(Source data)
▬▬▬▬▬▬▬▬▬▬

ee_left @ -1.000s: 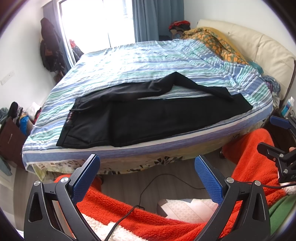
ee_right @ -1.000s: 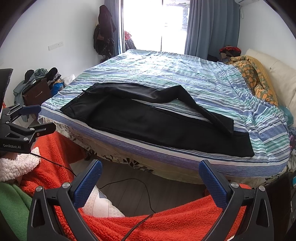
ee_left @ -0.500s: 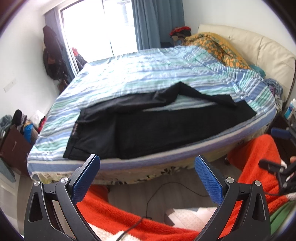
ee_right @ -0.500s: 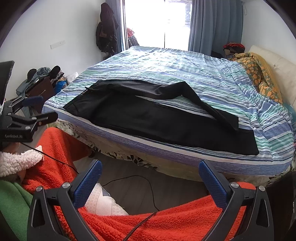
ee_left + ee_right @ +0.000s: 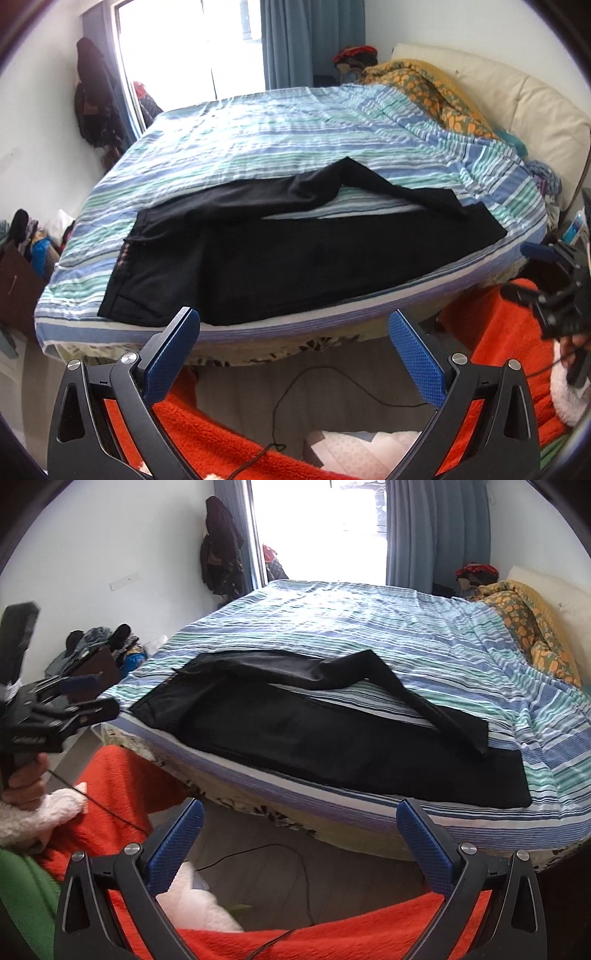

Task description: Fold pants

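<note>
Both claws agape short of black pants [image 5: 295,254], far leg kinked.

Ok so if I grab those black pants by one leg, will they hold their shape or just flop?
The pants will probably flop: the far leg already lies bent and rumpled across the bedspread. They look thin and flat, so likely light. The lifted part would probably drag the rest along, since the cloth lies loose on the bed.

My right gripper [image 5: 550,280] is blurring at the frame's edge in my left camera, its jaws unreadable. The clutter [image 5: 99,646] by the wall is probably clothing.
</note>
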Available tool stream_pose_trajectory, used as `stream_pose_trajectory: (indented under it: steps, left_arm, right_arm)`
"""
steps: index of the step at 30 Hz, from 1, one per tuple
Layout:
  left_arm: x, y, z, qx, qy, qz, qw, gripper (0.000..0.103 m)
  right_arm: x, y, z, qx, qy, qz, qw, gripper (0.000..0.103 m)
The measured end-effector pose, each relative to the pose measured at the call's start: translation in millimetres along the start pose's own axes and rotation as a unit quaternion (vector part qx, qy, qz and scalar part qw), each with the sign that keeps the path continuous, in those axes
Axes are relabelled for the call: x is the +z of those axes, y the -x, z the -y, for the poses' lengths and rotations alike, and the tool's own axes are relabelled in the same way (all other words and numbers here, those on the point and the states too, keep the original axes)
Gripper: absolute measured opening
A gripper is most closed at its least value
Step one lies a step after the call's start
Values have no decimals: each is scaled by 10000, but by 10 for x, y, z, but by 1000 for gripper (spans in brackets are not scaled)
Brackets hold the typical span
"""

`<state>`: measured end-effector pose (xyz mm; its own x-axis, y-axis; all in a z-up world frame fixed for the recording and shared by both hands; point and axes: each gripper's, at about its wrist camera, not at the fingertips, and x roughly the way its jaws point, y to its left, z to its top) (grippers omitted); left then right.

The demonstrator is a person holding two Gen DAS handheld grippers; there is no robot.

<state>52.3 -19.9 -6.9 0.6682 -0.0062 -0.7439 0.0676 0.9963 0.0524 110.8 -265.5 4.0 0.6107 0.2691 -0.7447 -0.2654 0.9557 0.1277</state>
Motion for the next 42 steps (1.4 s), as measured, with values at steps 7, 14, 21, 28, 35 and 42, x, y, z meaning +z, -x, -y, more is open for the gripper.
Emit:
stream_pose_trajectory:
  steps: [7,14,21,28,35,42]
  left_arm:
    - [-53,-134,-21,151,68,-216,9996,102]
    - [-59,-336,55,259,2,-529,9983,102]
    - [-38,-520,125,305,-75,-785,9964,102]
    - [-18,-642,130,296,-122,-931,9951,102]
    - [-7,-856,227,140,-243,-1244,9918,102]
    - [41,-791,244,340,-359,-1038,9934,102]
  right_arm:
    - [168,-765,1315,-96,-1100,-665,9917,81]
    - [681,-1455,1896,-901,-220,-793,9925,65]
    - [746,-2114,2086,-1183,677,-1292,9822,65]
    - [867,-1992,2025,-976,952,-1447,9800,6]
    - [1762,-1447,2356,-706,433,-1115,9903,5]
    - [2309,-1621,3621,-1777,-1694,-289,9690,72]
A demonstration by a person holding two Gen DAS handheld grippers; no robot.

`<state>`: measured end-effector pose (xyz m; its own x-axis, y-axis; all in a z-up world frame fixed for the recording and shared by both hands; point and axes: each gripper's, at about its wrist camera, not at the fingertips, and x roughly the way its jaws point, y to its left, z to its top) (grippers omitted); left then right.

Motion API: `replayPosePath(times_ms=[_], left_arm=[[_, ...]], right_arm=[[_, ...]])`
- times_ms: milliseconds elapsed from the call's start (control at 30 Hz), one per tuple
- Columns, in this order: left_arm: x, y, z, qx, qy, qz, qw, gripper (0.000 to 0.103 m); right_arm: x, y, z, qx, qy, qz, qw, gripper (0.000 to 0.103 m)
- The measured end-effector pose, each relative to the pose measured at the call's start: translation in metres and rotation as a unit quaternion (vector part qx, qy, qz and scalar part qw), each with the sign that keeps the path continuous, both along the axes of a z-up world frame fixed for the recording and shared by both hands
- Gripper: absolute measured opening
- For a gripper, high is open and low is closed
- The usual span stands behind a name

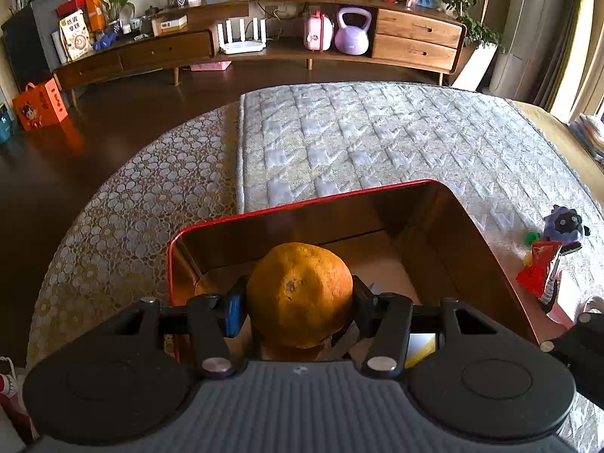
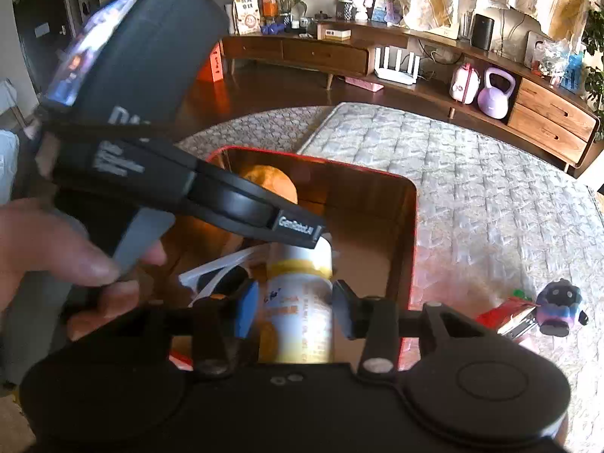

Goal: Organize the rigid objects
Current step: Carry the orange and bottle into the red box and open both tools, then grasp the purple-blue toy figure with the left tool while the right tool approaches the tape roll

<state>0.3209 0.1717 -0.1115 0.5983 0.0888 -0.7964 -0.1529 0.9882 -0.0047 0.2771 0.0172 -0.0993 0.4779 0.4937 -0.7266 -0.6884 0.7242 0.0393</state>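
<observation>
My left gripper [image 1: 298, 304] is shut on an orange [image 1: 300, 294] and holds it over the red-rimmed box [image 1: 302, 202]. In the right wrist view the orange [image 2: 270, 181] shows behind the left gripper's body, over the box [image 2: 411, 226]. My right gripper [image 2: 294, 309] is around a white and yellow bottle [image 2: 302, 302] lying in the box; its blue pad and black pad stand at the bottle's sides, and contact is unclear. A purple toy figure [image 2: 558, 307] and a red packet [image 2: 506, 311] lie on the quilted mat to the right of the box.
The box sits on a grey quilted mat [image 1: 377, 136] over a lace-covered table [image 1: 143, 196]. White wrapping [image 2: 215, 268] lies in the box beside the bottle. A long wooden sideboard [image 1: 264, 45] with a kettlebell and a router stands behind.
</observation>
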Motion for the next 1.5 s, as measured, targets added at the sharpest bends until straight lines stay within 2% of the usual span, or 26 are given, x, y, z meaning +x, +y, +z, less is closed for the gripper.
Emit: replayPosePath(times_ms=[167, 267, 367, 433, 600, 700, 867, 967, 1200, 1267, 1500], left_arm=[[-0.002, 0.003, 0.000, -0.007, 0.001, 0.005, 1.0000, 0.054], [-0.004, 0.002, 0.003, -0.003, -0.001, 0.012, 0.9999, 0.054], [-0.009, 0.001, 0.009, 0.004, -0.014, 0.011, 0.9998, 0.055], [-0.012, 0.001, 0.014, 0.001, -0.019, 0.012, 0.9997, 0.062], [-0.023, -0.002, 0.026, 0.002, -0.032, 0.012, 0.9994, 0.063], [-0.032, -0.007, 0.033, -0.002, -0.039, 0.011, 0.9992, 0.067], [-0.048, -0.021, 0.046, 0.002, -0.050, -0.003, 0.9987, 0.068], [-0.057, -0.032, 0.054, -0.001, -0.057, -0.011, 0.9983, 0.068], [-0.076, -0.065, 0.068, -0.004, -0.072, -0.040, 0.9966, 0.074], [-0.080, -0.074, 0.069, -0.005, -0.075, -0.047, 0.9961, 0.080], [-0.089, -0.106, 0.072, -0.010, -0.082, -0.071, 0.9940, 0.082]], right_arm=[[-0.007, -0.010, 0.009, 0.020, 0.001, 0.001, 1.000, 0.049], [-0.009, -0.014, 0.013, 0.028, 0.003, -0.003, 1.000, 0.057], [-0.010, -0.020, 0.017, 0.035, 0.005, -0.008, 0.999, 0.058], [-0.011, -0.024, 0.022, 0.041, 0.007, -0.009, 0.999, 0.058], [-0.016, -0.039, 0.033, 0.052, 0.004, -0.020, 0.998, 0.060], [-0.020, -0.051, 0.041, 0.062, 0.006, -0.026, 0.998, 0.063], [-0.026, -0.074, 0.049, 0.070, 0.007, -0.040, 0.997, 0.065], [-0.031, -0.090, 0.053, 0.072, 0.003, -0.051, 0.996, 0.070], [-0.039, -0.135, 0.057, 0.081, -0.003, -0.076, 0.994, 0.080], [-0.040, -0.147, 0.056, 0.080, -0.004, -0.082, 0.993, 0.082], [-0.050, -0.184, 0.051, 0.085, -0.025, -0.087, 0.992, 0.099]])
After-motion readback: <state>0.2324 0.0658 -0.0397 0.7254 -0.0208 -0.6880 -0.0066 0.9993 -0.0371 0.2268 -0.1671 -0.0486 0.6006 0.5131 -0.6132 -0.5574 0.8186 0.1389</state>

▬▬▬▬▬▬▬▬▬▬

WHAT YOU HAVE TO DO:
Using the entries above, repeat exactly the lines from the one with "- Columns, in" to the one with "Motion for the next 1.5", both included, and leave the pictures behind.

WRITTEN REPLY:
- Columns, in this order: left_arm: x, y, z, qx, qy, qz, qw, gripper (0.000 to 0.103 m); right_arm: x, y, z, qx, qy, qz, qw, gripper (0.000 to 0.103 m)
- The measured end-effector pose, each relative to the pose measured at the call's start: translation in metres and rotation as a unit quaternion (vector part qx, qy, qz and scalar part qw), each with the sign that keeps the path continuous, both along the axes of a z-up world frame fixed for the recording and shared by both hands
- Gripper: absolute measured opening
- For a gripper, high is open and low is closed
- The usual span stands behind a name


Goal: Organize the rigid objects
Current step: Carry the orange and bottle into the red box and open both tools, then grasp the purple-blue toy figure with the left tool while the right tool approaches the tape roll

<state>0.3209 0.1717 -0.1115 0.5983 0.0888 -0.7964 -0.1529 0.9882 -0.0047 0.2771 0.0172 -0.0993 0.4779 0.4937 -0.7266 -0.6884 0.7242 0.0393</state>
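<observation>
My left gripper [image 1: 298, 304] is shut on an orange [image 1: 300, 294] and holds it over the red-rimmed box [image 1: 302, 202]. In the right wrist view the orange [image 2: 270, 181] shows behind the left gripper's body, over the box [image 2: 411, 226]. My right gripper [image 2: 294, 309] is around a white and yellow bottle [image 2: 302, 302] lying in the box; its blue pad and black pad stand at the bottle's sides, and contact is unclear. A purple toy figure [image 2: 558, 307] and a red packet [image 2: 506, 311] lie on the quilted mat to the right of the box.
The box sits on a grey quilted mat [image 1: 377, 136] over a lace-covered table [image 1: 143, 196]. White wrapping [image 2: 215, 268] lies in the box beside the bottle. A long wooden sideboard [image 1: 264, 45] with a kettlebell and a router stands behind.
</observation>
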Motion for the next 1.5 s, as measured, targets added at the sharpest bends until straight lines stay within 2% of the usual span, or 26 are given, x, y, z meaning +x, +y, +z, less is closed for the gripper.

The answer has been fully written out.